Answer with the exact lines of the following material from the one containing "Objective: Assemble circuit" through the one containing "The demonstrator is", both end lines included.

DATA EXCERPTS:
--
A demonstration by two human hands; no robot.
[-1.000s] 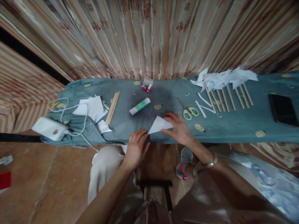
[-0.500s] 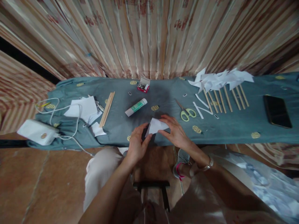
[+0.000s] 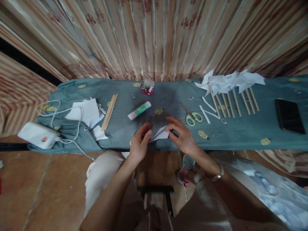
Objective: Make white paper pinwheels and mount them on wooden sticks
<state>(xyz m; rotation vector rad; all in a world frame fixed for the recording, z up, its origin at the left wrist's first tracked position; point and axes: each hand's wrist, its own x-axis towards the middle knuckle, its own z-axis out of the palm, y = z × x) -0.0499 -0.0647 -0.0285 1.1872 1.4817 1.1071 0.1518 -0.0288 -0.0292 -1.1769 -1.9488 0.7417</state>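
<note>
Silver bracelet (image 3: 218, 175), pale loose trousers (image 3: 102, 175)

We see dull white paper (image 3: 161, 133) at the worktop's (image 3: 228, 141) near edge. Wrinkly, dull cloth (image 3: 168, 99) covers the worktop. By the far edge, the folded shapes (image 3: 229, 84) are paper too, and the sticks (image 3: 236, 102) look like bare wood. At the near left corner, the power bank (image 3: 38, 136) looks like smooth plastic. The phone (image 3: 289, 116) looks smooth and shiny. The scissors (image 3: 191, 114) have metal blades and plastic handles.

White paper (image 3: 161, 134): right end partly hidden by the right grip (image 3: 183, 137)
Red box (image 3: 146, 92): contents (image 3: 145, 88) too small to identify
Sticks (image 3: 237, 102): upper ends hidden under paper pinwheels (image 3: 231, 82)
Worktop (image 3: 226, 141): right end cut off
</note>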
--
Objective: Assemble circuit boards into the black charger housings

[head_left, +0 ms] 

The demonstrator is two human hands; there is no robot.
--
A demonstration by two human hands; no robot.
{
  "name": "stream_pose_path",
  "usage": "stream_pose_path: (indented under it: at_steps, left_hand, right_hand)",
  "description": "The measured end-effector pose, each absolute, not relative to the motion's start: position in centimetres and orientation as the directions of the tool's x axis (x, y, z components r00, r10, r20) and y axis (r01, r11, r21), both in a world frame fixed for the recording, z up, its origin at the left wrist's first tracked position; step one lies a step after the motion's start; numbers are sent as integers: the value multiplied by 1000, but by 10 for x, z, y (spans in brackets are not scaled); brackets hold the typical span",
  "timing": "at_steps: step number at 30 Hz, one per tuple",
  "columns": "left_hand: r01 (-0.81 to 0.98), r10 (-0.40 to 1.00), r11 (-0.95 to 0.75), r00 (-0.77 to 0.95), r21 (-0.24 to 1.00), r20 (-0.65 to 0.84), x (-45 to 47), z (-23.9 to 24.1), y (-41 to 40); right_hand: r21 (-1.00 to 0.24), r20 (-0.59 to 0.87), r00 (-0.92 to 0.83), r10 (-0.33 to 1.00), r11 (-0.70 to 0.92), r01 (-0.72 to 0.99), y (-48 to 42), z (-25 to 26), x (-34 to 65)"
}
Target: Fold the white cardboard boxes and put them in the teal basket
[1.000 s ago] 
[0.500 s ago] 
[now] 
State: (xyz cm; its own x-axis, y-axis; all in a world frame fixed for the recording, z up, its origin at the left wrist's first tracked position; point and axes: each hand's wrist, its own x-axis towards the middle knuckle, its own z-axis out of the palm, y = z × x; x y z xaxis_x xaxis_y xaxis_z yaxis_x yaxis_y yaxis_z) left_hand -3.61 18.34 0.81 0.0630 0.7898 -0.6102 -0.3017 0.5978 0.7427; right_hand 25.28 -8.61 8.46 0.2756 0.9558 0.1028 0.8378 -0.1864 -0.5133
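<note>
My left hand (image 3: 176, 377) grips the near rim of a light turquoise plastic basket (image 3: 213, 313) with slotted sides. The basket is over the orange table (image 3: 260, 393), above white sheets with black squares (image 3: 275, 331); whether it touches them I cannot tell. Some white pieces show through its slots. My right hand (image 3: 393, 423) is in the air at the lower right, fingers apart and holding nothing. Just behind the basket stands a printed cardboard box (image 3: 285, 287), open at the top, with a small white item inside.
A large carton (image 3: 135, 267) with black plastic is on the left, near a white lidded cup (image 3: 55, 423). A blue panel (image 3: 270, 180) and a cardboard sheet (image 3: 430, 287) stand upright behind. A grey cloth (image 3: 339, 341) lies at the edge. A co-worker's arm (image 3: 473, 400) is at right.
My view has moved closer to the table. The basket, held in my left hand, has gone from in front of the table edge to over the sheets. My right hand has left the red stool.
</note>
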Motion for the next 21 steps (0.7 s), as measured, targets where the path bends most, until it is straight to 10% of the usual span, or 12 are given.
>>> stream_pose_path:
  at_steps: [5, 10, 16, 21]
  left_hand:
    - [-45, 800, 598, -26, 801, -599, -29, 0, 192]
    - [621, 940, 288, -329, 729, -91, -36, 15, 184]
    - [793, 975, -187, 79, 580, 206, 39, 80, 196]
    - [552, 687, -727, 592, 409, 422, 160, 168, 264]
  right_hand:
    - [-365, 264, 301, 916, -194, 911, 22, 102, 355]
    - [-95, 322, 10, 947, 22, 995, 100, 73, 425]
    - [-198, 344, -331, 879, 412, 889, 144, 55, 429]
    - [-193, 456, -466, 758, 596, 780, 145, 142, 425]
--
COMPLETED TASK:
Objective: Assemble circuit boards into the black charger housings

[head_left, +0 ms] 

The demonstrator is two human hands; there is no robot.

Nothing further is required of the output.